-- TRY IT --
Starting with the first line, output the data exactly through to the end.

____________

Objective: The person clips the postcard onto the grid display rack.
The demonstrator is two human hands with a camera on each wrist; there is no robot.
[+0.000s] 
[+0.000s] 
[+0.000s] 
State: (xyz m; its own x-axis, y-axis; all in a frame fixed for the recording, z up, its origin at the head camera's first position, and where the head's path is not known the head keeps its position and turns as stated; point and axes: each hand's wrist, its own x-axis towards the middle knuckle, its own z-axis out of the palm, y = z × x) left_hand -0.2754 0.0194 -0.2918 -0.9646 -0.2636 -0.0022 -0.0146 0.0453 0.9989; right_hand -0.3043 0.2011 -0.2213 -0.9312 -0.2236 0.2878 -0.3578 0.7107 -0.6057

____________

-- ANSWER SECTION --
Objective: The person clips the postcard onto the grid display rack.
The demonstrator is two human hands with a camera on each wrist; there is no robot.
[+0.000s] 
[+0.000s] 
[+0.000s] 
State: (xyz m; its own x-axis, y-axis; all in a frame fixed for the recording, z up, its origin at the head camera's first position, and where the head's path is not known the head keeps its position and turns as stated; point and axes: each hand's wrist, its own x-axis towards the middle knuckle, its own z-axis out of the palm, y = z × x) left_hand -0.2754 0.0194 -0.2918 -0.9646 -0.2636 -0.0022 -0.0146 0.0453 0.9989; right_hand -0.3043 0.2011 -0.2213 -0.9312 -0.2236 0.2878 -0.3578 0.7107 -0.6057

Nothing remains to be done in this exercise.